## Directions for this task
The answer is to be an exact copy of the lines below running from the line with "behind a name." down to the line with "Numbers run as", both ends included, and nothing more.

Source data
▬▬▬

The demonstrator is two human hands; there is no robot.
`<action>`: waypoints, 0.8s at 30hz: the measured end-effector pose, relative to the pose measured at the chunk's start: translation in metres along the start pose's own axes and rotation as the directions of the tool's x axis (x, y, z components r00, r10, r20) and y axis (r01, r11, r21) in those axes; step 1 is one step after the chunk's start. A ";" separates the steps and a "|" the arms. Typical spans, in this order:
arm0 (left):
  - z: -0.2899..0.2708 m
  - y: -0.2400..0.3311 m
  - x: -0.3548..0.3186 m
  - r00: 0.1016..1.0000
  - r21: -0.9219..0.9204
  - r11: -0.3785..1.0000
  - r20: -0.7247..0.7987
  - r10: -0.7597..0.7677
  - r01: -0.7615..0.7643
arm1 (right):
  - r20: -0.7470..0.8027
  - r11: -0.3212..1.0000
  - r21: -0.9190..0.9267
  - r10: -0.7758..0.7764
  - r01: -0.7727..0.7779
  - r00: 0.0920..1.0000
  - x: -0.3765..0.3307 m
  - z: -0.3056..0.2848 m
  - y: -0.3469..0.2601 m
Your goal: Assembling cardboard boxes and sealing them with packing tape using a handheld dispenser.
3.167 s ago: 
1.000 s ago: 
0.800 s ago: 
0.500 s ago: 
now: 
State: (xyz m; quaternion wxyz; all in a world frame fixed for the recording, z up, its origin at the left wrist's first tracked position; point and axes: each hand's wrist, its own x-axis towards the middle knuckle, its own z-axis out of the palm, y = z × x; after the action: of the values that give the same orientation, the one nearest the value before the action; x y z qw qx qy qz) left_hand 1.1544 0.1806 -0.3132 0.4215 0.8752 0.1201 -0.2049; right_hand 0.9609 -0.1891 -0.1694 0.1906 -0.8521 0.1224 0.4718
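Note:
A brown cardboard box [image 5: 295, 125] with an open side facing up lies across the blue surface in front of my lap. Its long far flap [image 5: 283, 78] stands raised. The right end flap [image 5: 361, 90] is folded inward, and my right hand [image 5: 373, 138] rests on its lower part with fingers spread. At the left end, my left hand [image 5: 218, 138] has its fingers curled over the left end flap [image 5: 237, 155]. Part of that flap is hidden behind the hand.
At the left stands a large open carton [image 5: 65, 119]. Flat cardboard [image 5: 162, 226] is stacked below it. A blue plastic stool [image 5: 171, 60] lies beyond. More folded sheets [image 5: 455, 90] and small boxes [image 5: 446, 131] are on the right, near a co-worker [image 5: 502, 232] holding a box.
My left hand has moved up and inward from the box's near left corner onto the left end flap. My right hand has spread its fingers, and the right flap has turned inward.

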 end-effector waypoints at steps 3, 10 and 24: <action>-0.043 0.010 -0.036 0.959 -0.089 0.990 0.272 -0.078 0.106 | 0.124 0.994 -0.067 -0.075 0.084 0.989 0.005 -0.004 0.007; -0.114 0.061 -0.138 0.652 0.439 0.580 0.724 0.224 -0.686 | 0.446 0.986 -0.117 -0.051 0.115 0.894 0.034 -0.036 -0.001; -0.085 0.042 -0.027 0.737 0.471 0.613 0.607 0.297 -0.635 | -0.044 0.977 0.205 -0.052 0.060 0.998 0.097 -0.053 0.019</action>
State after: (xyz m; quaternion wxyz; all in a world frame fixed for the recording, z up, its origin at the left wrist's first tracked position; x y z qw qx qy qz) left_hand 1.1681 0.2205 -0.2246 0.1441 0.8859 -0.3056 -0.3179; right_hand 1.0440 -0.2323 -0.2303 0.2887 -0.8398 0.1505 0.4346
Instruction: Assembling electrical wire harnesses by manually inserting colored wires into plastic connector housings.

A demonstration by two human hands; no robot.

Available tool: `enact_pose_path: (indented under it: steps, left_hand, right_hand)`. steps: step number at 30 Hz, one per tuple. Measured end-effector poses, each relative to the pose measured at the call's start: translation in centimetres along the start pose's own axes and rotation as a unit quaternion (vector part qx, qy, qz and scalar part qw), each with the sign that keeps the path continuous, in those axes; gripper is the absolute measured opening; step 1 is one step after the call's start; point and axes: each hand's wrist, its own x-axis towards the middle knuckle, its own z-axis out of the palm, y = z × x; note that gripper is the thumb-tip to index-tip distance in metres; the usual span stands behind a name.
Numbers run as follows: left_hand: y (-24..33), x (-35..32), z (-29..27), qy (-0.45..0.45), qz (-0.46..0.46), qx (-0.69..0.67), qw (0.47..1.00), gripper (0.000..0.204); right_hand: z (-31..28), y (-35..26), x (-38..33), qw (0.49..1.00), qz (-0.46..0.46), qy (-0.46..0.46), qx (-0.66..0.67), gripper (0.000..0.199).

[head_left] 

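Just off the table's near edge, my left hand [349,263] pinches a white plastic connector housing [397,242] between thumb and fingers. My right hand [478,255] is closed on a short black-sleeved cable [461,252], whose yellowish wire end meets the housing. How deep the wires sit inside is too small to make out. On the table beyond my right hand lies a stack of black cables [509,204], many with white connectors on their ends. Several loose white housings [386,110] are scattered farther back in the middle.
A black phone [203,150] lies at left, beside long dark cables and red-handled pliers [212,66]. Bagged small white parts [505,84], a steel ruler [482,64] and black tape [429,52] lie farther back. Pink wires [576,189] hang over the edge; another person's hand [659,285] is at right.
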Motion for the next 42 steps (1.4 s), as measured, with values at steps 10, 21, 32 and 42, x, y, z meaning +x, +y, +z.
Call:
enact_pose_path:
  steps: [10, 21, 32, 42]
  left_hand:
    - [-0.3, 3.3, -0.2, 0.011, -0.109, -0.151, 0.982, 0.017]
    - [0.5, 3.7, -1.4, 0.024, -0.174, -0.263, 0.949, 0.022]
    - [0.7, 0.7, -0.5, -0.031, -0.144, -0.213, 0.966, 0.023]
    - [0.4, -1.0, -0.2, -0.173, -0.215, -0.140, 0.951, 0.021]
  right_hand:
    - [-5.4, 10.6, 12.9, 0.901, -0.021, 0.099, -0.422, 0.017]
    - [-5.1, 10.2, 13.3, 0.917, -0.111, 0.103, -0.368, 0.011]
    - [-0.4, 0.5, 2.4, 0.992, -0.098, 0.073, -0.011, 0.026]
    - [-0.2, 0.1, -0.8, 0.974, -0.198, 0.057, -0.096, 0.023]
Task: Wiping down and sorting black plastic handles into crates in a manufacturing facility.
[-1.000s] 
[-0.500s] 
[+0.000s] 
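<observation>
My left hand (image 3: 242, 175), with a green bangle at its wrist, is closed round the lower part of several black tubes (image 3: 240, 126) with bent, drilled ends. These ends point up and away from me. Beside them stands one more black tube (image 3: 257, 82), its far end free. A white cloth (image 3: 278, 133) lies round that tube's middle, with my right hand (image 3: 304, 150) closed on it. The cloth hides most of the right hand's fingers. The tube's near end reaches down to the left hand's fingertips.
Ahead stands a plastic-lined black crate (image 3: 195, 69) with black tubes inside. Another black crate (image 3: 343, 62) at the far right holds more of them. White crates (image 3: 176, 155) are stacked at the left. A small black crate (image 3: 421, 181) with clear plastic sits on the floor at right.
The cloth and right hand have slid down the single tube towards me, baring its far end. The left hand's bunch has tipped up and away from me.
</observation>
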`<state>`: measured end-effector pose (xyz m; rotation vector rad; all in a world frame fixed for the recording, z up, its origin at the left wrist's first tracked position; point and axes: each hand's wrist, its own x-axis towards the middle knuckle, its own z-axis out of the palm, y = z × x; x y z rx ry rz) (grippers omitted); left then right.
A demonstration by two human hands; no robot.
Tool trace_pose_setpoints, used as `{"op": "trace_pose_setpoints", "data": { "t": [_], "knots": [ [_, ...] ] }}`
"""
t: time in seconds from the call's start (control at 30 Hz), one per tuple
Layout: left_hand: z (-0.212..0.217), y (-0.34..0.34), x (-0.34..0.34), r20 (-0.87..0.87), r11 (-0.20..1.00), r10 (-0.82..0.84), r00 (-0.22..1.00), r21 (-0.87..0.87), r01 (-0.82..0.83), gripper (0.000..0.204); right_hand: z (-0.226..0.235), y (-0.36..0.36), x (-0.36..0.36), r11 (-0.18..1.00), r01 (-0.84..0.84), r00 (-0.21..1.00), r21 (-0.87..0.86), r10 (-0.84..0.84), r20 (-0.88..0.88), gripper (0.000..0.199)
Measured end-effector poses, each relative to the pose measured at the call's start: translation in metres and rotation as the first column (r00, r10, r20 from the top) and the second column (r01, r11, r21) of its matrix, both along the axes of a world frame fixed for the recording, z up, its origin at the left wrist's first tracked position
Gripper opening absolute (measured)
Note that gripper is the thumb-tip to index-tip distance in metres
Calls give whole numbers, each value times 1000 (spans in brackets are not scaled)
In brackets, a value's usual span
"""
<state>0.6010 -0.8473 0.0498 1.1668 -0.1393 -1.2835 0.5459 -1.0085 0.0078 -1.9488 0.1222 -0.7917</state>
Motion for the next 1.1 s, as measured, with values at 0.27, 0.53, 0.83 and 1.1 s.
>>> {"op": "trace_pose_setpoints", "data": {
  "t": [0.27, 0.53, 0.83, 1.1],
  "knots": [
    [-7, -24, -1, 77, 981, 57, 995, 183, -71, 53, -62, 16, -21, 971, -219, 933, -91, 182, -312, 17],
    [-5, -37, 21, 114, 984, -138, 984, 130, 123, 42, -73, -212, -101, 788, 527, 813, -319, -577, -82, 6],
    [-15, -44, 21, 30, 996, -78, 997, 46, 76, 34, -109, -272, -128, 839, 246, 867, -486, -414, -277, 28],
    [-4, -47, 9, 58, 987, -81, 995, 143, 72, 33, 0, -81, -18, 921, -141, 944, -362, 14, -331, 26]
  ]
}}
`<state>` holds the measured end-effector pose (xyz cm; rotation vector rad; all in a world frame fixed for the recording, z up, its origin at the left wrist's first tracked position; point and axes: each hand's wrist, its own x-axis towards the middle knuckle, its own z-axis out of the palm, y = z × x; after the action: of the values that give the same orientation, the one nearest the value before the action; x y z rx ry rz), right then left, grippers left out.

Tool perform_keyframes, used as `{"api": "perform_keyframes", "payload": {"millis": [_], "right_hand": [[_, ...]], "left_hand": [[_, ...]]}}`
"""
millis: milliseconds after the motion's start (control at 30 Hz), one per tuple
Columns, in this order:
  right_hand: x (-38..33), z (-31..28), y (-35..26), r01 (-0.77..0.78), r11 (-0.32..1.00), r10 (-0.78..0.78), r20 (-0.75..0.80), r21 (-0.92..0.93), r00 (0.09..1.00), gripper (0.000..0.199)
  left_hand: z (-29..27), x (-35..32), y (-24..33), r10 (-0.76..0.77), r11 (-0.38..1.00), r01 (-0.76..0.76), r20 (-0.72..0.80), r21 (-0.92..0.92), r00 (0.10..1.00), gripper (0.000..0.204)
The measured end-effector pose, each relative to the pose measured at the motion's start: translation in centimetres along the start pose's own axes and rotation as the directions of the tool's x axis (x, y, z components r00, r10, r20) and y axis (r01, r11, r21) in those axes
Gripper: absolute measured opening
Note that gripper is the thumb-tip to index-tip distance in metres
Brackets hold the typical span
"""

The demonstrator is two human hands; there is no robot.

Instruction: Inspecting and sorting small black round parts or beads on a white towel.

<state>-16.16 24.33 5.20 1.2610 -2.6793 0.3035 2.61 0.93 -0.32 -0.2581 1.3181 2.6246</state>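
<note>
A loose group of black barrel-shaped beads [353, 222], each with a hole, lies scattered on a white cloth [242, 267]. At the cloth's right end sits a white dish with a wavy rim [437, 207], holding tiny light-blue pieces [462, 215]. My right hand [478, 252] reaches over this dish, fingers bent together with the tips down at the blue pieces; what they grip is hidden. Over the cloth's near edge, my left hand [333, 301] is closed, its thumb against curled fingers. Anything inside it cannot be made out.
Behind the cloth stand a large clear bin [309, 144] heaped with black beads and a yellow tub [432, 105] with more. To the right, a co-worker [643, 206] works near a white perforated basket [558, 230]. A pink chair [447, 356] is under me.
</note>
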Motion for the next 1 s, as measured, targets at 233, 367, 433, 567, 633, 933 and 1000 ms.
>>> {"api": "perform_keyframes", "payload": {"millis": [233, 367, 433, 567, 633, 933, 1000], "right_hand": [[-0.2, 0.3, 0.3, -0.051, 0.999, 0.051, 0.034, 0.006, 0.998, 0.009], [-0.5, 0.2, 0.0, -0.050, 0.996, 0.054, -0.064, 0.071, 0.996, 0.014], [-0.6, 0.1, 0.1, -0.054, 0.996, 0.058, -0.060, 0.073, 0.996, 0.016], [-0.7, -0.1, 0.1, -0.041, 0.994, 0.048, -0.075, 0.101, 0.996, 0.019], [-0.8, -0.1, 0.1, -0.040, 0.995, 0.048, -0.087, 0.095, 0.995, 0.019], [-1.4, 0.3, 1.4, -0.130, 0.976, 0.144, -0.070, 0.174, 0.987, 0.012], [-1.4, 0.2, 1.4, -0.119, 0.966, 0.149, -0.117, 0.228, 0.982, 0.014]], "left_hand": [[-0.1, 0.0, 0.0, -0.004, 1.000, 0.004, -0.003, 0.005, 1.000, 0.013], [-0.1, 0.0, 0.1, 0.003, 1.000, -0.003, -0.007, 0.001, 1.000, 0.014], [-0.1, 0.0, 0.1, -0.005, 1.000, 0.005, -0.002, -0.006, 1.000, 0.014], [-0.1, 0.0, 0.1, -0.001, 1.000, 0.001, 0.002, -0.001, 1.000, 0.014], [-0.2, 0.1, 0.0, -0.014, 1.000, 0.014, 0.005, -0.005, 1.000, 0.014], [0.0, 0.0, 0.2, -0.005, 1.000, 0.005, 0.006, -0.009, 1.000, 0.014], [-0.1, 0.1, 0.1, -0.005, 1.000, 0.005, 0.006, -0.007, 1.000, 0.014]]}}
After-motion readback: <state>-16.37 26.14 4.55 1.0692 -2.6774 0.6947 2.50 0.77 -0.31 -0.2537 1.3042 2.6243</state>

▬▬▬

## Solution
Available tool: `enact_pose_path: (indented under it: steps, left_hand, right_hand)`. steps: step number at 30 Hz, one per tuple. Measured end-effector poses, each relative to the pose measured at the call's start: translation in centimetres along the start pose's own axes and rotation as a unit quaternion (vector part qx, qy, qz and scalar part qw), each with the sign that keeps the path continuous, in those axes; gripper is the absolute measured opening; step 1 is one step after the call's start; point and axes: each hand's wrist, its own x-axis towards the middle knuckle, its own z-axis out of the palm, y = z × x; note that gripper is the thumb-tip to index-tip distance in metres; the usual span stands behind a name.
Numbers run as follows: left_hand: y (-24..33), x (-35..32), z (-29..27), qy (-0.45..0.45), qz (-0.46..0.46), qx (-0.69..0.67), qw (0.47..1.00), gripper (0.000..0.204); right_hand: z (-31..28), y (-35..26), x (-38..33), qw (0.49..1.00), qz (-0.46..0.46), qy (-0.46..0.46), qx (-0.66..0.67), gripper (0.000..0.199).

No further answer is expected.